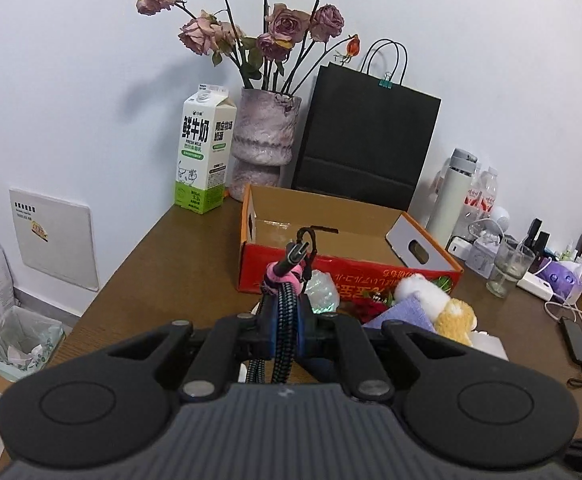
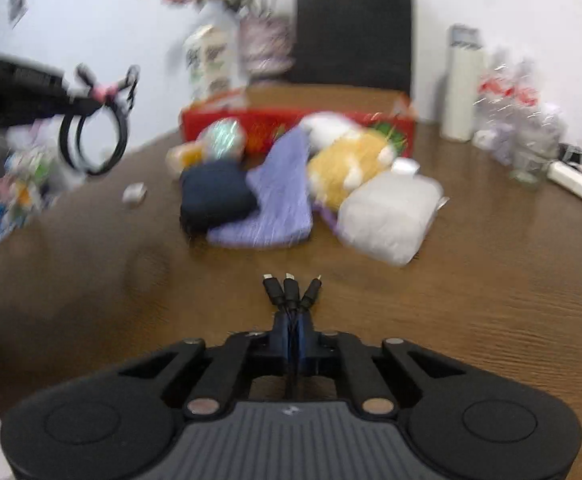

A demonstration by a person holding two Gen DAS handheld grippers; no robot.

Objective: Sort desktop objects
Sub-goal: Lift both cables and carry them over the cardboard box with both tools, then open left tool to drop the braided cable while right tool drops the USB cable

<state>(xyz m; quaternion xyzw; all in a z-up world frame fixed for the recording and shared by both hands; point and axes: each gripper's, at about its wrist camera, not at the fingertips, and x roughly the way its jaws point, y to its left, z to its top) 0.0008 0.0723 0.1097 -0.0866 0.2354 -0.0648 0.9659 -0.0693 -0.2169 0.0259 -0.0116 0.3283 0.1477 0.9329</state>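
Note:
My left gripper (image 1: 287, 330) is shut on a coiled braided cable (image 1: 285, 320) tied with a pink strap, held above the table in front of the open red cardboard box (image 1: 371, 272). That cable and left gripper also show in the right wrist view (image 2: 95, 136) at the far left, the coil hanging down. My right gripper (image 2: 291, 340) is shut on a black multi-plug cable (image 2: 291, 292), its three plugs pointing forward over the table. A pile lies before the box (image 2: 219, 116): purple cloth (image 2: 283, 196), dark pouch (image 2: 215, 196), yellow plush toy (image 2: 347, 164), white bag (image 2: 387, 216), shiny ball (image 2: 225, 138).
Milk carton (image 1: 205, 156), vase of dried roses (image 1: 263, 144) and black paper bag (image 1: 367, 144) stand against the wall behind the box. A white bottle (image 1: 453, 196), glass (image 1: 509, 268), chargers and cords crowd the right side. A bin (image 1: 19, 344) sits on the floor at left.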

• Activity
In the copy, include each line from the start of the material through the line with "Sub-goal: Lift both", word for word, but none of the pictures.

• Exercise result
A demonstration by a person holding two Gen DAS handheld grippers; no robot.

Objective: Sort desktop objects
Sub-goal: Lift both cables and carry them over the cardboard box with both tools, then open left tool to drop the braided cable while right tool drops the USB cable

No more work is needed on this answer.